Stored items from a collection

/---

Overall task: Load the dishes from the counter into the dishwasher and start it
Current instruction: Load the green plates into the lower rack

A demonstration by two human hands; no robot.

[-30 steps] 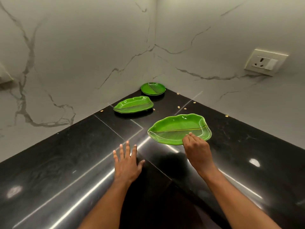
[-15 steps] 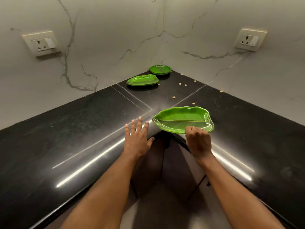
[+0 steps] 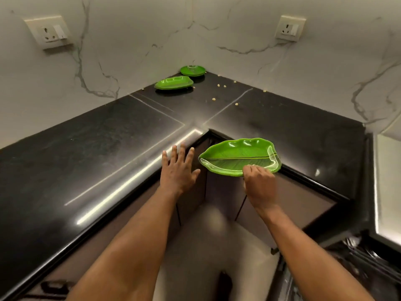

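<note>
1. A wall socket [image 3: 48,32] with a switch sits high on the left marble wall; any marking on it is too small to read
2. The black bench [image 3: 86,148] runs in an L along both walls, with pale seam lines crossing its polished top
3. The left hand [image 3: 178,170] is at the bench's inner front edge, palm down, its fingers [image 3: 175,152] straight and spread apart, holding nothing; whether it touches the edge cannot be told
4. A small leaf plate [image 3: 173,83], green, lies flat near the bench's back corner, close to the left wall
5. Just behind it, right in the back corner, lies a round green plate [image 3: 193,71] with something clear on it, too blurred to make out
6. Pale crumbs [image 3: 219,85] are scattered on the bench to the right of those two plates
7. The large leaf plate [image 3: 238,156], green with a dark midrib, is held roughly level at the bench's inner corner; most of it hangs out in front of the cabinet fronts [image 3: 221,192], and its right end is over the bench's front edge
8. The right hand [image 3: 259,181] grips this plate's near rim, its fingers [image 3: 251,169] curled and clamped on the rim
9. A second socket [image 3: 290,28] is on the right wall, its marking also unreadable
</note>
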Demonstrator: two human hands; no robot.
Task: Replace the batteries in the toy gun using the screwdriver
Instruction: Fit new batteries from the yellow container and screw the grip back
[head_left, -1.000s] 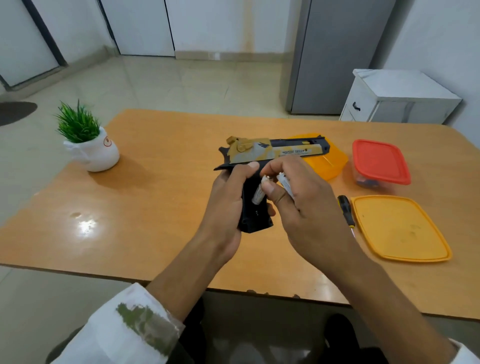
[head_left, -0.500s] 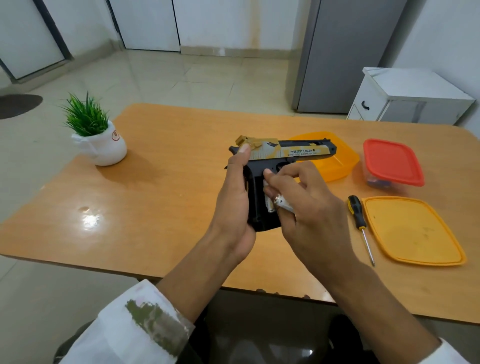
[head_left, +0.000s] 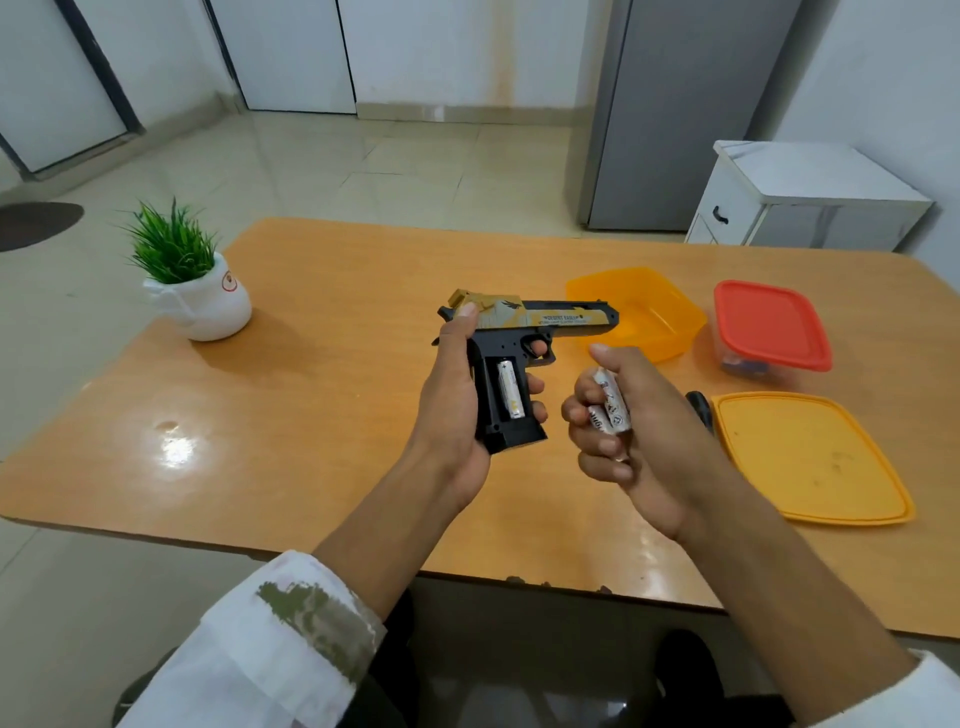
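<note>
My left hand (head_left: 451, 410) grips the black and gold toy gun (head_left: 524, 332) by its handle, barrel pointing right, above the table. The handle's battery bay is uncovered and one white battery (head_left: 509, 388) sits inside it. My right hand (head_left: 631, 431) is just right of the gun, apart from it, fingers curled around two white batteries (head_left: 609, 405). The screwdriver (head_left: 698, 405) lies on the table behind my right hand; only its black handle shows.
On the wooden table (head_left: 322, 415), an open orange container (head_left: 639, 306) stands behind the gun. A red-lidded clear box (head_left: 769, 325) is at the right, an orange lid (head_left: 805, 457) in front of it. A potted plant (head_left: 192, 280) stands far left.
My right hand has pulled away from the gun's handle to the right, holding two batteries. One battery now shows seated in the bay. The left hand keeps its grip.
</note>
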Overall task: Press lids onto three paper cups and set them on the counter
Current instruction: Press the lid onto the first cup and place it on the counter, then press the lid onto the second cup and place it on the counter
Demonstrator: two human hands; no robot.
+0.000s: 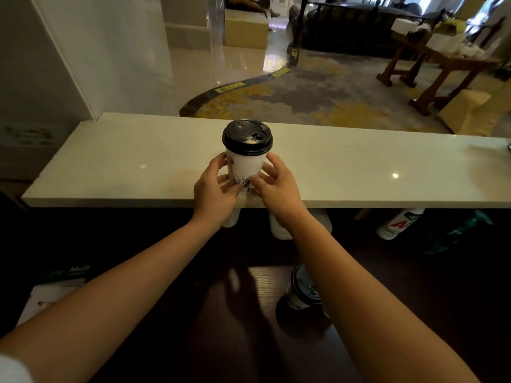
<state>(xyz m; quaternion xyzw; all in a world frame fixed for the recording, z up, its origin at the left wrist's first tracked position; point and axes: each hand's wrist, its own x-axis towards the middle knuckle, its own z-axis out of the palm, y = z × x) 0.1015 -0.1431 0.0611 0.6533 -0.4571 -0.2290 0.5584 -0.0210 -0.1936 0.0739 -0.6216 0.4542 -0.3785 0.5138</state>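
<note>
A white paper cup (244,167) with a black lid (247,137) stands upright near the front edge of the pale counter (132,161). My left hand (214,192) wraps its lower left side and my right hand (276,186) its lower right side, fingers meeting on the printed pattern. A second lidded cup (302,293) stands on the dark lower worktop, partly hidden by my right forearm. Under the counter's edge, white cup-like shapes (279,230) show behind my wrists.
A white bottle with red and green print (398,223) lies under the counter at right, beside a dark green object (459,233). A box marked "Mult" (69,272) and a white sheet sit at lower left. Beyond the counter lie a floor, carpet and wooden tables.
</note>
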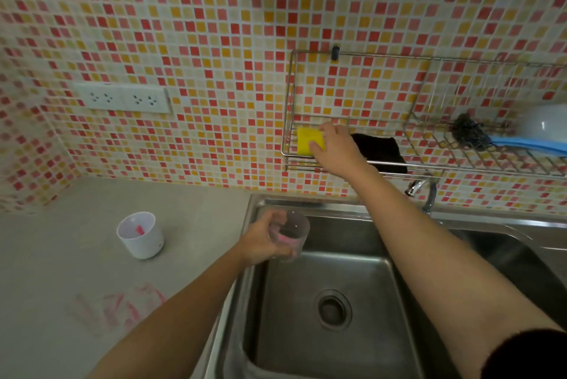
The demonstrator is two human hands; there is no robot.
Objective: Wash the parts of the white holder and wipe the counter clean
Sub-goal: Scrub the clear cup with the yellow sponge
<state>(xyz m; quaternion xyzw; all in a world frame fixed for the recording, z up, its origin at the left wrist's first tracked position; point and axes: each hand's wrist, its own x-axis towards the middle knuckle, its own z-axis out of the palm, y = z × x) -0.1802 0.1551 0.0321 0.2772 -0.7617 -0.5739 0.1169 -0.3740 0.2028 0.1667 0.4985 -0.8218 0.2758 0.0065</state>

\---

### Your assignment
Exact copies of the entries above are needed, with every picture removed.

### Task output
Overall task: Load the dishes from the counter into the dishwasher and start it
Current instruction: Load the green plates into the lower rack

A demonstration by two human hands; no robot.

[-30 steps] 
[-15 steps] 
[+0 steps] 

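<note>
1. A wall socket [image 3: 48,32] with a switch sits high on the left marble wall; any marking on it is too small to read
2. The black bench [image 3: 86,148] runs in an L along both walls, with pale seam lines crossing its polished top
3. The left hand [image 3: 178,170] is at the bench's inner front edge, palm down, its fingers [image 3: 175,152] straight and spread apart, holding nothing; whether it touches the edge cannot be told
4. A small leaf plate [image 3: 173,83], green, lies flat near the bench's back corner, close to the left wall
5. Just behind it, right in the back corner, lies a round green plate [image 3: 193,71] with something clear on it, too blurred to make out
6. Pale crumbs [image 3: 219,85] are scattered on the bench to the right of those two plates
7. The large leaf plate [image 3: 238,156], green with a dark midrib, is held roughly level at the bench's inner corner; most of it hangs out in front of the cabinet fronts [image 3: 221,192], and its right end is over the bench's front edge
8. The right hand [image 3: 259,181] grips this plate's near rim, its fingers [image 3: 251,169] curled and clamped on the rim
9. A second socket [image 3: 290,28] is on the right wall, its marking also unreadable
</note>
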Demonstrator: two human hands; no robot.
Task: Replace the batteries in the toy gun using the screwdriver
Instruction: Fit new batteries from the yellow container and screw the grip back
[head_left, -1.000s] 
[head_left, -0.500s] 
[head_left, +0.000s] 
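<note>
My left hand (head_left: 451, 410) grips the black and gold toy gun (head_left: 524, 332) by its handle, barrel pointing right, above the table. The handle's battery bay is uncovered and one white battery (head_left: 509, 388) sits inside it. My right hand (head_left: 631, 431) is just right of the gun, apart from it, fingers curled around two white batteries (head_left: 609, 405). The screwdriver (head_left: 698, 405) lies on the table behind my right hand; only its black handle shows.
On the wooden table (head_left: 322, 415), an open orange container (head_left: 639, 306) stands behind the gun. A red-lidded clear box (head_left: 769, 325) is at the right, an orange lid (head_left: 805, 457) in front of it. A potted plant (head_left: 192, 280) stands far left.
My right hand has pulled away from the gun's handle to the right, holding two batteries. One battery now shows seated in the bay. The left hand keeps its grip.
</note>
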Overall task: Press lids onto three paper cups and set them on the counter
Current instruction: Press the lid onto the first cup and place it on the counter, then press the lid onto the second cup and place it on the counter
Demonstrator: two human hands; no robot.
+0.000s: 
<state>(xyz m; quaternion xyzw; all in a world frame fixed for the recording, z up, its origin at the left wrist's first tracked position; point and axes: each hand's wrist, its own x-axis towards the middle knuckle, its own z-axis out of the palm, y = z × x) 0.1015 -0.1431 0.0611 0.6533 -0.4571 -0.2290 0.5584 -0.0210 -0.1936 0.0739 -0.6216 0.4542 -0.3785 0.5138</state>
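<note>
A white paper cup (244,167) with a black lid (247,137) stands upright near the front edge of the pale counter (132,161). My left hand (214,192) wraps its lower left side and my right hand (276,186) its lower right side, fingers meeting on the printed pattern. A second lidded cup (302,293) stands on the dark lower worktop, partly hidden by my right forearm. Under the counter's edge, white cup-like shapes (279,230) show behind my wrists.
A white bottle with red and green print (398,223) lies under the counter at right, beside a dark green object (459,233). A box marked "Mult" (69,272) and a white sheet sit at lower left. Beyond the counter lie a floor, carpet and wooden tables.
</note>
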The demonstrator is two human hands; there is no robot.
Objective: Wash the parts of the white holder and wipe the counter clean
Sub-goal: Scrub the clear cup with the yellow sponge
<state>(xyz m; quaternion xyzw; all in a world frame fixed for the recording, z up, its origin at the left wrist's first tracked position; point and axes: each hand's wrist, its own x-axis towards the middle knuckle, its own z-axis out of the palm, y = z × x) -0.1802 0.1551 0.0321 0.2772 -0.7617 -0.5739 0.1169 -0.3740 0.2028 0.1667 0.4985 -0.8218 0.2758 0.0065</state>

There is nothing more to the output.